San Diego Community College District, Miramar College Fire Technology/EMT Training Center
Our progressive design-build team successfully delivered a $16.5 million training center for San Diego Miramar College’s Fire Technology & Emergency Medical Technician (EMT) programs.
Our progressive design-build team successfully delivered a $16.5 million training center for San Diego Miramar College’s Fire Technology & Emergency Medical Technician (EMT) programs.

Steps for success

CannonDesign has been fortunate to contribute to progressive design-build projects for dozens of clients—acting as the architect, the engineer and in certain instances, even the builder. Here are a few lessons we have learned along the way that can help community colleges as they explore progressive design-build delivery.

A predictable process leads to predictable outcomes.

At the core of a successful progressive design-build project is a team’s ability to deliver predictable outcomes. Key to doing this is seamless and very intentional collaboration among the full design and construction team; to be effective, the team needs to function as a single organism following prescriptive steps. When considering partners, ask to see their standardized process for delivering progressive design-build projects—and ask for proof the process works. Predictability is almost totally reliant on a solid, proven process.

Total team transparency.

Because designing to an owner’s budget is perhaps the most important element in successful progressive design-build projects, knowing what the budget is for each building element is critical. This is precisely why complete transparency among the full team is so important. Without this level of trust and up-front transparency, the design team is developing design drawings without a target in mind. Be sure to have a clear understanding of how your partners plan on being transparent with each other and you throughout the process. Without total transparency, there is a risk your partners could over promise and under deliver various program elements, materials, quality and long-term building life-cycle costs.
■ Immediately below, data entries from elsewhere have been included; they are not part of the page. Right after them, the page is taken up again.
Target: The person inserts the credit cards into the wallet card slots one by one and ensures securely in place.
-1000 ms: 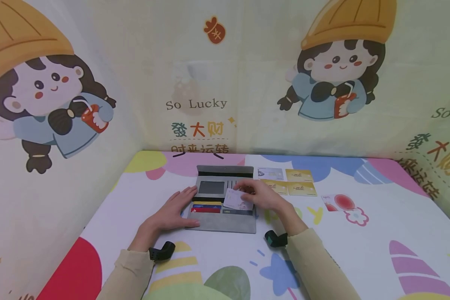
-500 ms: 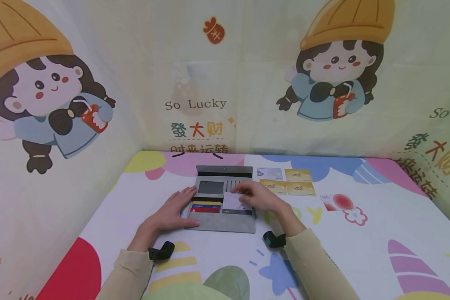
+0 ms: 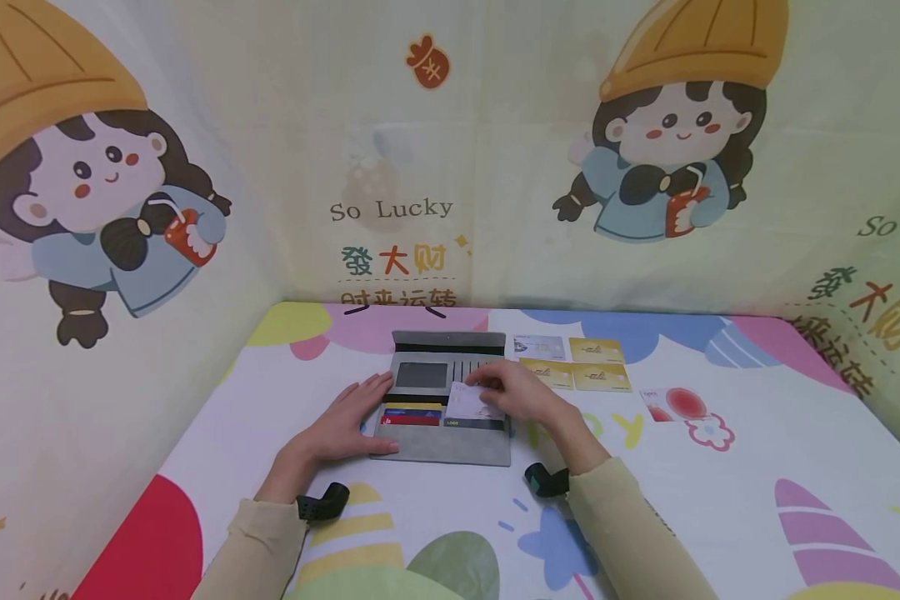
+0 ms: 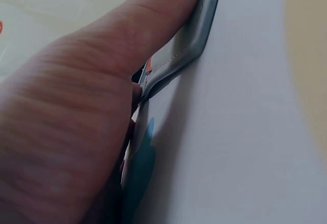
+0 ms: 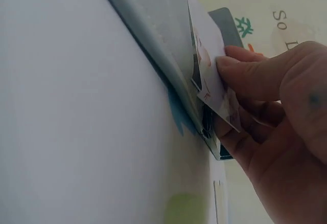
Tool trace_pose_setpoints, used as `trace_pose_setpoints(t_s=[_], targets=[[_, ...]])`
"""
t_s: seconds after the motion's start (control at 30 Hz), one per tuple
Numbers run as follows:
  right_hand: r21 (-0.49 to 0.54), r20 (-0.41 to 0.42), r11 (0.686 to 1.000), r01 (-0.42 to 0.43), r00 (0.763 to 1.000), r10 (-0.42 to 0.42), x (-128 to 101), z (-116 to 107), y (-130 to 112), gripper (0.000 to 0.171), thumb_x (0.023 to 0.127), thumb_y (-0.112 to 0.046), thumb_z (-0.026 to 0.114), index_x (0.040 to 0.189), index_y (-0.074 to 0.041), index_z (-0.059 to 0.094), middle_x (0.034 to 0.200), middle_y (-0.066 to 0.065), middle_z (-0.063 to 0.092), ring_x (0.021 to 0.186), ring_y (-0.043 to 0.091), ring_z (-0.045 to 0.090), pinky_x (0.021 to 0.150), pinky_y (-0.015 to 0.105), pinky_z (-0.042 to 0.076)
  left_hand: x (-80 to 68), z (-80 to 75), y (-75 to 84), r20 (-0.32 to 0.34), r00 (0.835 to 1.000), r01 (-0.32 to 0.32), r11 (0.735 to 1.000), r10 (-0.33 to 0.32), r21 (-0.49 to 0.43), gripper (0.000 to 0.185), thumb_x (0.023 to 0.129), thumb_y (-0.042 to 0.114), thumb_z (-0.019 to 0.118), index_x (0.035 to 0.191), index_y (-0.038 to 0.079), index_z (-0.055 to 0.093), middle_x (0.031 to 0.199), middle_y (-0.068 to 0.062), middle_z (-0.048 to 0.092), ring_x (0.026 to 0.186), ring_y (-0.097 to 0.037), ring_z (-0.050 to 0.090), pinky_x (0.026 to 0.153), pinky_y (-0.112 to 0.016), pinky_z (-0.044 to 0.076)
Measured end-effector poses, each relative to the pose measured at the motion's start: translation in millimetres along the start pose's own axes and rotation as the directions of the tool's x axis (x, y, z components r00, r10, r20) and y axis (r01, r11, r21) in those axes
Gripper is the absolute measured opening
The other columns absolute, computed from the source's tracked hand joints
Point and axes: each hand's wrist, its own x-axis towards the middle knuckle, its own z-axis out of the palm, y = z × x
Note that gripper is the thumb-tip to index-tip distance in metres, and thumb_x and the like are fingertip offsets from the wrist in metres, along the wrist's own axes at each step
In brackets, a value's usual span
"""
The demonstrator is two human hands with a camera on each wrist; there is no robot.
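Note:
A grey wallet [image 3: 420, 448] lies unfolded on the table, several cards [image 3: 412, 412] tucked in its lower left slots. My left hand [image 3: 342, 422] rests on the wallet's left edge with fingers spread, and its thumb presses the lower corner, as the left wrist view also shows. My right hand [image 3: 523, 392] pinches a white card [image 3: 468, 402] between thumb and fingers over the lower right slot. In the right wrist view that card [image 5: 209, 55] tilts above the wallet, its lower edge at the dark card [image 3: 474, 424] in the slot. Whether it has entered the slot cannot be told.
Right of the wallet lie a silver card [image 3: 540, 347] and several gold cards [image 3: 602, 377] in two rows. A red and white card [image 3: 673, 405] lies farther right. A patterned cloth covers the table [image 3: 420, 517]; a printed curtain [image 3: 510, 167] hangs behind.
The white card has straightened and come down onto the lower right slot, then shifted slightly up and right with my right hand. My left hand has stayed in place.

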Motion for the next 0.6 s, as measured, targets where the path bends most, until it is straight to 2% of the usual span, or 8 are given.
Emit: trace_pose_setpoints(t_s=[0.47,0.6], targets=[[-0.007,0.027,1.000,0.001,1.000,-0.001,2.4,2.7,-3.9,0.029,0.094,0.002,0.067,0.118,-0.012,0.074,0.112,-0.001,0.067,0.097,0.018,0.056,0.088,0.033,0.052,1.5,-2.1,-0.1,-0.001,1.000,0.002,1.000,-0.002,0.000,0.108,0.077,0.058,0.079,0.159,0.007,0.030,0.165,-0.010,0.025,0.153,-0.032,0.014,0.122,-0.054,0.006],[-0.035,0.037,0.999,0.040,0.999,-0.039,2.6,1.7,-3.2,0.027,0.094,0.002,0.067,0.117,-0.010,0.075,0.107,-0.001,0.065,0.094,0.017,0.055,0.084,0.031,0.051,1.5,-3.1,0.2,-0.001,1.000,-0.001,1.000,0.001,-0.003,0.108,0.077,0.057,0.079,0.159,0.007,0.030,0.165,-0.010,0.025,0.153,-0.032,0.014,0.122,-0.054,0.007]])
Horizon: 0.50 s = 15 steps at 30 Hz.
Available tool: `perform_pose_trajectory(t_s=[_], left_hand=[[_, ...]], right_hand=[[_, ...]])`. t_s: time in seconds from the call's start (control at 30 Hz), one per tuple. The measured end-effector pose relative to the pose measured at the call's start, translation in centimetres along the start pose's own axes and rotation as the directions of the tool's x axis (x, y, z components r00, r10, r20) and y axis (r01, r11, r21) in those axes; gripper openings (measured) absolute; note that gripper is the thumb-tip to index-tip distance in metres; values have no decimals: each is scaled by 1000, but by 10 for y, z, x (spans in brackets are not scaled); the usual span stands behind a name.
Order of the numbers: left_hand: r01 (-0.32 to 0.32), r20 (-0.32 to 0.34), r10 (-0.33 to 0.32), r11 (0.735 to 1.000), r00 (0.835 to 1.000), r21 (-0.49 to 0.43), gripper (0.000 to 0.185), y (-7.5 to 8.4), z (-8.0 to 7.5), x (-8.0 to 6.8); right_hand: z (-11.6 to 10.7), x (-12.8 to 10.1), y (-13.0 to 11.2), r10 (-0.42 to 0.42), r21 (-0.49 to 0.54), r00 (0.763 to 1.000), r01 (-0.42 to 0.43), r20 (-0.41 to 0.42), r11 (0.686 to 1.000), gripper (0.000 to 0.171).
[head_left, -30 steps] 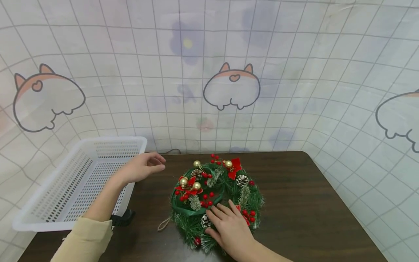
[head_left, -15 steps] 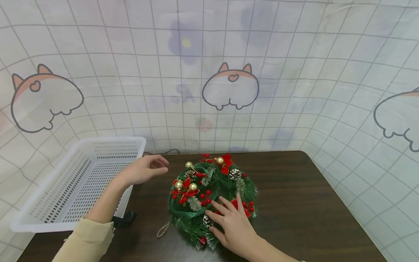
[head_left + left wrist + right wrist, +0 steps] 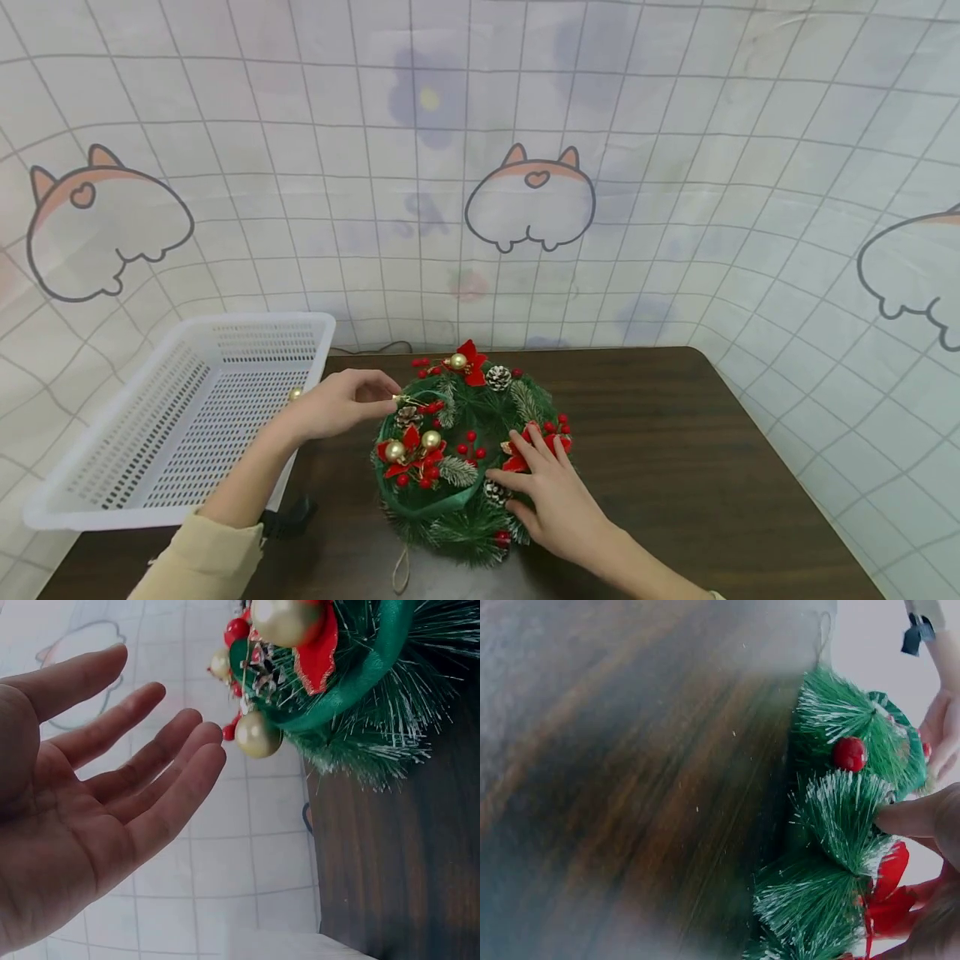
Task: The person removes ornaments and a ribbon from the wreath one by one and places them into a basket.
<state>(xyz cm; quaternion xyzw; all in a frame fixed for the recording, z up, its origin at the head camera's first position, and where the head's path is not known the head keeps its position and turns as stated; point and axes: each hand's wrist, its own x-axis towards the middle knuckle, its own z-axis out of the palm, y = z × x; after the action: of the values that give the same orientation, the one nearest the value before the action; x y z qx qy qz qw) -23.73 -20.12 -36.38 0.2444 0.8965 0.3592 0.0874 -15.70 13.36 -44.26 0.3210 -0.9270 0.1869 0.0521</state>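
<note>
A green Christmas wreath (image 3: 468, 521) lies on the table, dressed with red poinsettias (image 3: 415, 454), gold baubles (image 3: 431, 440), pinecones (image 3: 498, 377) and red berries. A twine loop (image 3: 401, 571) sticks out at its near side. My right hand (image 3: 555, 496) rests on the wreath's right side, its fingers spread over a poinsettia, thumb beside a pinecone. In the right wrist view that thumb (image 3: 911, 817) touches the pine tips. At the wreath's left edge hovers my left hand (image 3: 337, 408); the left wrist view has its fingers loosely extended, apart from a gold bauble (image 3: 259, 735).
A white perforated plastic basket (image 3: 97, 442) stands on the left, partly behind the left forearm. By its right rim shows another gold bauble (image 3: 296, 392). A small black device (image 3: 288, 518) sits by the left wrist. The dark wooden table (image 3: 675, 467) meets a patterned cloth (image 3: 637, 250) behind.
The wreath has turned counterclockwise under my right hand: its far poinsettia went left and its near side went right. My right hand moved slightly right; my left hand came a little closer to the wreath.
</note>
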Motion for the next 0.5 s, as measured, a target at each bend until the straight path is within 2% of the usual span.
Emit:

Subject matter expertise matters more than ever.

Partners need to have deep expertise in the building type they are pursuing to ensure they can translate the aspirations of the owner and understand the intricacies of the program. Beyond typology expertise, look for a team that has the knowledge to help you use the building to address the change and disruption unfolding across higher education. Simply designing a functional building using past precedents will not prepare a college for success in today’s ever-changing world. New buildings not only provide more square footage, they give colleges an opportunity to shape the future of education.